## Action item
Would you find each line in the entries below with the string "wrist" and copy it?

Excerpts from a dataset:
—————

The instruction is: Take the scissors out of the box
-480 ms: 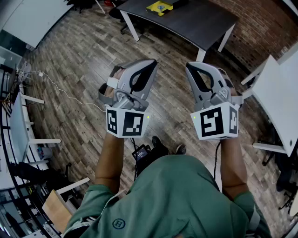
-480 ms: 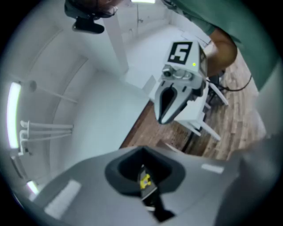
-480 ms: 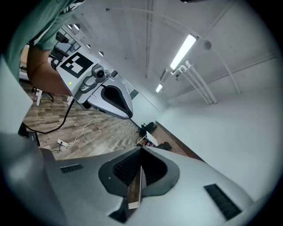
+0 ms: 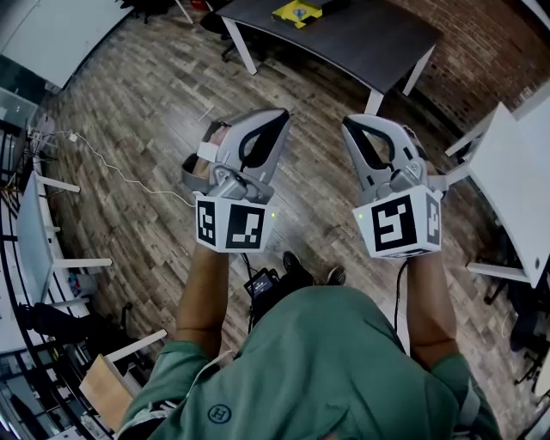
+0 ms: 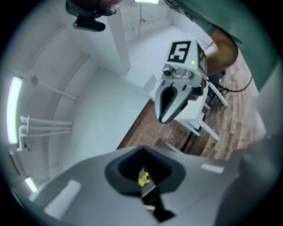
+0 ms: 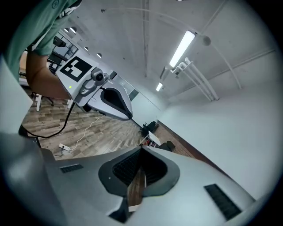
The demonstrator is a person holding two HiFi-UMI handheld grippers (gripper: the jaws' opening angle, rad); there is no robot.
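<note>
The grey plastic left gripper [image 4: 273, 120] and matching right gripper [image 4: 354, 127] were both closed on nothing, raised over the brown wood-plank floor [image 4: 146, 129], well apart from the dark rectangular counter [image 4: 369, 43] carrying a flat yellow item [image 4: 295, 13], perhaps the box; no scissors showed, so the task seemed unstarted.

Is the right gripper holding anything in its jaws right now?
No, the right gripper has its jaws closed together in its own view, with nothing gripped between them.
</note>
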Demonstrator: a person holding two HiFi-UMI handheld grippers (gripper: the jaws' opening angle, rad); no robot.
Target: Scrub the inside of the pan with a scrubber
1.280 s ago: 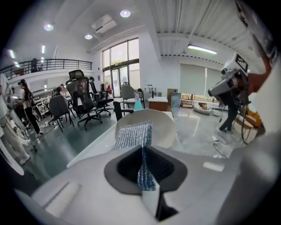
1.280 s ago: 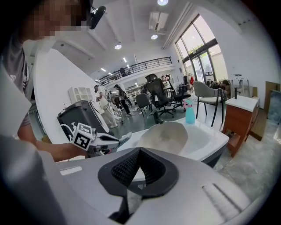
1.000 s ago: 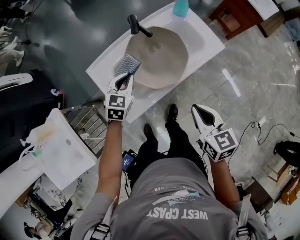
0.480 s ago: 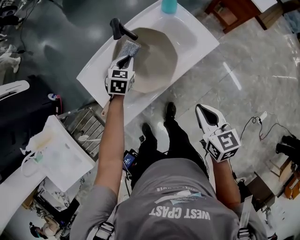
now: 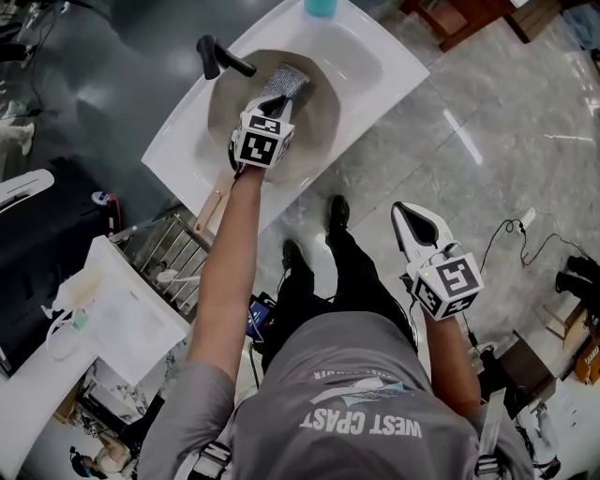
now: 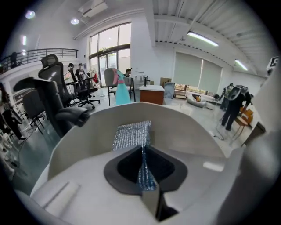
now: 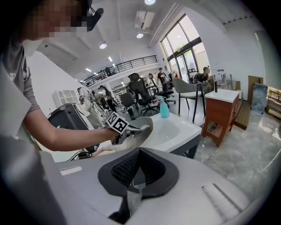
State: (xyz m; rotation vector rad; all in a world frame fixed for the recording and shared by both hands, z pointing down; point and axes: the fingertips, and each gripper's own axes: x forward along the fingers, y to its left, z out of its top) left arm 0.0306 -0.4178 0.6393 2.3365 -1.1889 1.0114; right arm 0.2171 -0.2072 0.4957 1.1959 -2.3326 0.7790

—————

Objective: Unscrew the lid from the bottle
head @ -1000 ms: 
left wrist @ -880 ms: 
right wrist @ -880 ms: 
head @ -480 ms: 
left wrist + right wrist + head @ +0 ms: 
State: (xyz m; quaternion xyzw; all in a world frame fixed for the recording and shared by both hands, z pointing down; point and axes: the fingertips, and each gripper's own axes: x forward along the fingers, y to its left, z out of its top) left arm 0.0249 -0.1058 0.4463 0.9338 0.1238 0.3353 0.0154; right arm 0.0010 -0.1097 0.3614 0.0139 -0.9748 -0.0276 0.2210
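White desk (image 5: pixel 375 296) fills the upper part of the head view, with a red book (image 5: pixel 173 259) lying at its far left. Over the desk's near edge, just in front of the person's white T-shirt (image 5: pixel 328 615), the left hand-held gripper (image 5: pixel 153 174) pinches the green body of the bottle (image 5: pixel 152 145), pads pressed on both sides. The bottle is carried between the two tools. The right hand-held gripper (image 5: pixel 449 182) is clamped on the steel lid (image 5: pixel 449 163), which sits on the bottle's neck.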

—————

## Your response
left wrist @ -880 ms: 
right wrist @ -880 ms: 
left wrist + right wrist + head @ +0 ms: 

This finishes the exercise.